=== PROBLEM DETAILS ===
What is the number of lines in the following data that contain "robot"? Answer with the number alone.

=== AVAILABLE DATA ===
============================================================
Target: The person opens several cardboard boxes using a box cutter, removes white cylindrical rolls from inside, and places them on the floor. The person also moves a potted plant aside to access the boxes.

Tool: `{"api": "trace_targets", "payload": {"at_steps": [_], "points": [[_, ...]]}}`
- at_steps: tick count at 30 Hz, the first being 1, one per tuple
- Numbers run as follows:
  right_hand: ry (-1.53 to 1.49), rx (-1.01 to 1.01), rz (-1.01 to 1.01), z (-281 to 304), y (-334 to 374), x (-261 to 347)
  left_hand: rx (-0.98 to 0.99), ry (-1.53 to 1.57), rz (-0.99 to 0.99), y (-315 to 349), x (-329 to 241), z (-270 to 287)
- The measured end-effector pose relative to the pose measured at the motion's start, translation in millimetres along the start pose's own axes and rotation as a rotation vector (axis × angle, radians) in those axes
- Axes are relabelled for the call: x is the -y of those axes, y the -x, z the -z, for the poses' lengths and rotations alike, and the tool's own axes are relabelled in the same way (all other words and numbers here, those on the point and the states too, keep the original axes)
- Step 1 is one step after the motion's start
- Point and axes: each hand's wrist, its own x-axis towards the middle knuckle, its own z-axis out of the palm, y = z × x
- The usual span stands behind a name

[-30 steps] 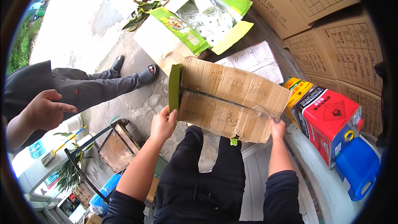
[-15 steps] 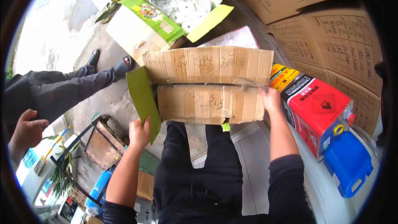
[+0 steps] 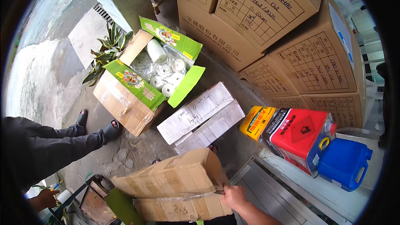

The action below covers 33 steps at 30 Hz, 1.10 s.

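Observation:
My right hand (image 3: pixel 234 198) grips the right end of a worn brown cardboard box (image 3: pixel 166 183), its fingers closed on the edge. The box is low in the view, with handwriting on its side and a green flap (image 3: pixel 121 206) at its left end. My left hand is out of sight, below the lower edge of the picture. Beyond the box lies a long white carton (image 3: pixel 198 114) with handwriting on top. Farther off, an open green-flapped box (image 3: pixel 146 93) holds several white rolls (image 3: pixel 156 52) in clear plastic.
Large brown cartons (image 3: pixel 308 68) are stacked at the right. Below them stand a red and yellow metal can (image 3: pixel 298 133) and a blue jug (image 3: pixel 343 162). Another person's legs (image 3: pixel 71 137) and hand (image 3: pixel 43 200) are at the left. A leafy plant (image 3: pixel 106 52) stands beyond.
The view has swung up and away, so the box now appears lower. My left hand has dropped out of the picture. My right hand keeps its hold on the box.

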Motion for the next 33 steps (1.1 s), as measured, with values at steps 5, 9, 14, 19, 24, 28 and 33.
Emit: {"api": "trace_targets", "payload": {"at_steps": [5,9,14,19,24,28,33], "points": [[-0.042,-0.024,0.142,-44,11,23,0.149,-0.381,0.233,27,69,-1],[-0.034,-0.073,0.148,-48,12,31,-0.014,-0.145,0.284,24,13,12],[-0.005,-0.054,0.166,-54,19,32,0.004,-0.228,0.335,32,2,24],[-0.023,-0.042,0.091,-47,8,21,-0.285,0.207,-0.152,2,96,-33],[-0.138,-0.024,-0.090,-7,-21,-8,-0.166,-0.081,-0.217,-23,-38,17],[-0.076,-0.101,-0.082,56,-62,-29,-0.229,0.078,-0.264,-33,-96,8],[0.042,-0.109,-0.099,135,-129,-70,-0.220,0.171,-0.260,-21,-169,-22]]}}
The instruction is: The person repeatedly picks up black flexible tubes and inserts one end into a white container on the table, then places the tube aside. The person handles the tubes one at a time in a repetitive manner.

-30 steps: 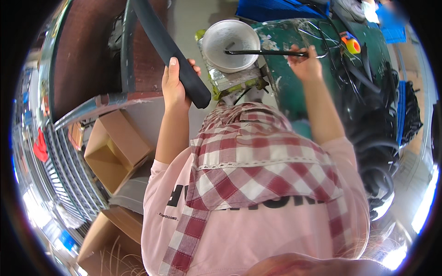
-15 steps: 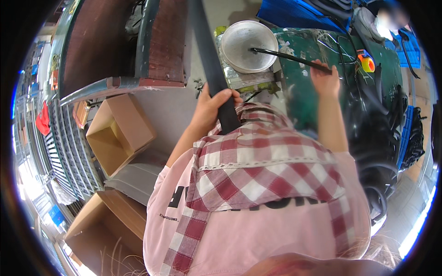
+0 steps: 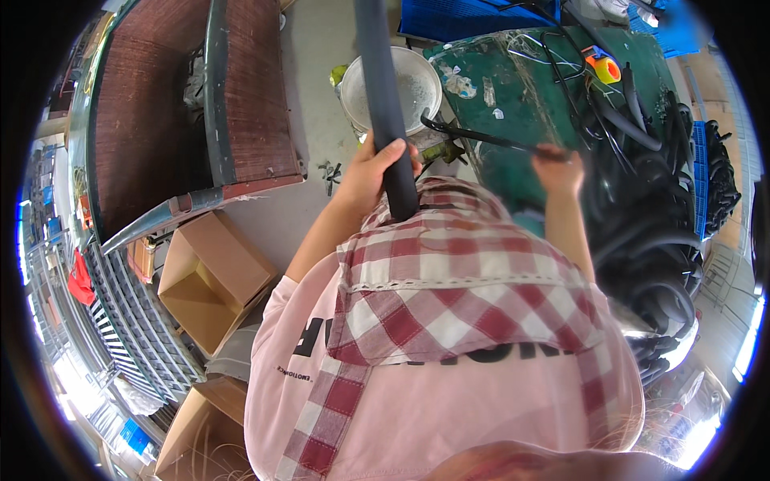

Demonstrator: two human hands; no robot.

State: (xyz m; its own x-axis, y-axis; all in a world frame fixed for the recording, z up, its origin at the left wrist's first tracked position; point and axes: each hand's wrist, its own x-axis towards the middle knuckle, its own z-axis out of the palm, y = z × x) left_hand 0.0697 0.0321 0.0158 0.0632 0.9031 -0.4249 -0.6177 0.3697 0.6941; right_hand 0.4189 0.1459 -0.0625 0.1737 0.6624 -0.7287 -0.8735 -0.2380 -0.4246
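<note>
My left hand [image 3: 370, 172] is wrapped around a thick black foam tube [image 3: 375, 72]. The tube stretches away from my apron, and its near end rests close to the checked cloth. In my closed right hand [image 3: 559, 170] is a thin black rod [image 3: 489, 139] with a bent tip. That tip points left and lies by the near right rim of a white bowl [image 3: 419, 80]. The tube passes in front of part of the bowl, which holds a little whitish, wet-looking stuff. My right fingers are slightly blurred.
On the right, a green table [image 3: 513, 120] carries an orange-and-yellow tape roll [image 3: 607, 70] and a heap of black tubes [image 3: 650, 256]. Blue crates [image 3: 473, 20] stand at the back. A brown wooden cabinet [image 3: 148, 104] and cardboard boxes [image 3: 220, 252] are on the left.
The rod's tip has come from inside the bowl to its near right rim, with my right hand drawn nearer to me. The tube now crosses in front of the bowl.
</note>
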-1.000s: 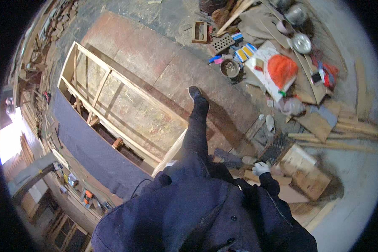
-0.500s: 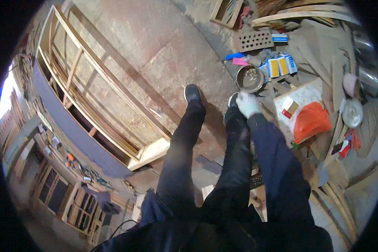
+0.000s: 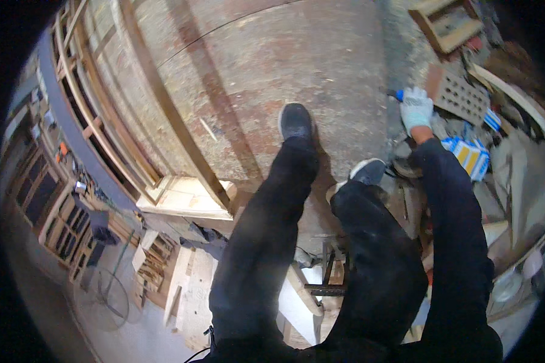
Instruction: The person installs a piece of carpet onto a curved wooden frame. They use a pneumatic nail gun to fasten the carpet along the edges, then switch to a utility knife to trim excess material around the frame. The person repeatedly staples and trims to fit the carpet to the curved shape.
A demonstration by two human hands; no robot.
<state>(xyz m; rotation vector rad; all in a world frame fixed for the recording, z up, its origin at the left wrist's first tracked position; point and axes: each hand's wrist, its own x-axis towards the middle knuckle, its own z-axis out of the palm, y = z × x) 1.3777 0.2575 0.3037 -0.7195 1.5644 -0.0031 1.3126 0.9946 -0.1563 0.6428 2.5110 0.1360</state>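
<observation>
Head view, looking down past dark trouser legs at a worn workshop floor. At the far left a long open wooden frame (image 3: 165,106) runs up and out of sight, its pale end board (image 3: 188,195) near the left leg; a step sideways could knock that corner. The left hand is out of view, so I cannot tell what it is doing. To the right of the frame, a loose sliver of wood (image 3: 208,129) lies on the floor, and might roll under a foot set down on it. Next come the left shoe (image 3: 297,121) and, farther right, the right shoe (image 3: 368,172), close to a metal bowl (image 3: 401,164) partly covered by the sleeve; a small shift of that foot, or a dragging cuff, could tip it.

Right of the bowl and higher up, the right hand (image 3: 416,110), in a pale glove, reaches down to a small blue thing (image 3: 399,95), which shows just left of the fingers. The glove hides the contact, so I cannot tell whether the fingers grasp it; a loose pinch through thick fabric could let it slip. Just right of the hand lies a brick with holes (image 3: 460,94), whose rough edge could scrape or snag the glove. Below the brick sit blue-and-yellow boxes (image 3: 469,156), which the forearm could push aside. At the far right, a curved wood strip (image 3: 515,100) leans among clutter, and might slide if bumped.
</observation>
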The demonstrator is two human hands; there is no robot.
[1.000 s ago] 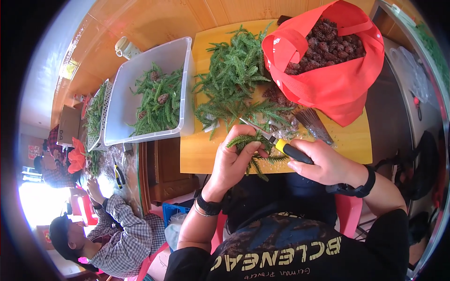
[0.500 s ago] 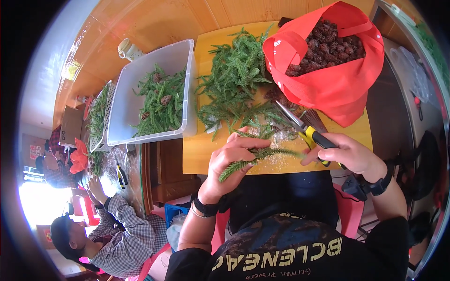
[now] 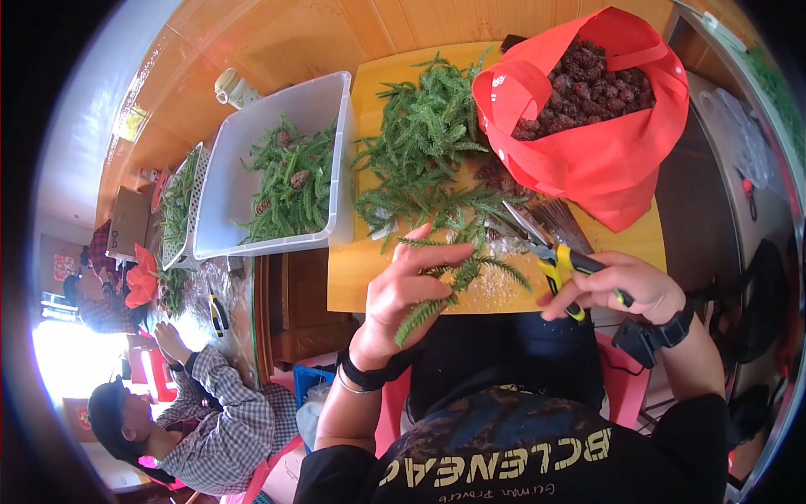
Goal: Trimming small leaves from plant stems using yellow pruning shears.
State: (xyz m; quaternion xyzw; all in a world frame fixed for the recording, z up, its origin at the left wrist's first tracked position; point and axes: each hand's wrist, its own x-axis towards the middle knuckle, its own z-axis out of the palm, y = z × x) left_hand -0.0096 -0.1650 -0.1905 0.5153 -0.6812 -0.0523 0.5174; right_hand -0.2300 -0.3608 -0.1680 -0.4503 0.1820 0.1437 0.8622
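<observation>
The left hand (image 3: 401, 286) is closed on a green needled sprig (image 3: 420, 319), pinched between thumb and curled fingers, the index finger stretched out to the right. The sprig is above the near edge of the table, its tip pointing down and left; other shoots reach right toward the tool.

The right hand (image 3: 634, 286) is wrapped around long-nose pliers (image 3: 544, 250) with black-and-yellow handles. The handles stand apart; the nose points up and left, away from the body and clear of the sprig. A black band (image 3: 369, 370) is worn on the left wrist, a black strapped device (image 3: 651, 338) on the right.

Beneath the hands, pale flecks (image 3: 497, 290) are scattered over the yellow wooden table (image 3: 348, 281). Beyond the pliers' nose lies a bundle of thin dark stems (image 3: 564, 220). Farther out, a heap of green sprigs (image 3: 428, 126) occupies the table's far left portion. Beside it stands an open red bag (image 3: 600, 181) filled with brown cones (image 3: 588, 84).

Left of the table, a translucent plastic tub (image 3: 341, 160) contains sprigs and a few cones. Next to it is a white perforated basket (image 3: 199, 193) of greenery. A second pair of pliers (image 3: 217, 316) lies near a seated co-worker in a checked shirt (image 3: 222, 437).
</observation>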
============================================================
=== EXPECTED ANSWER ===
3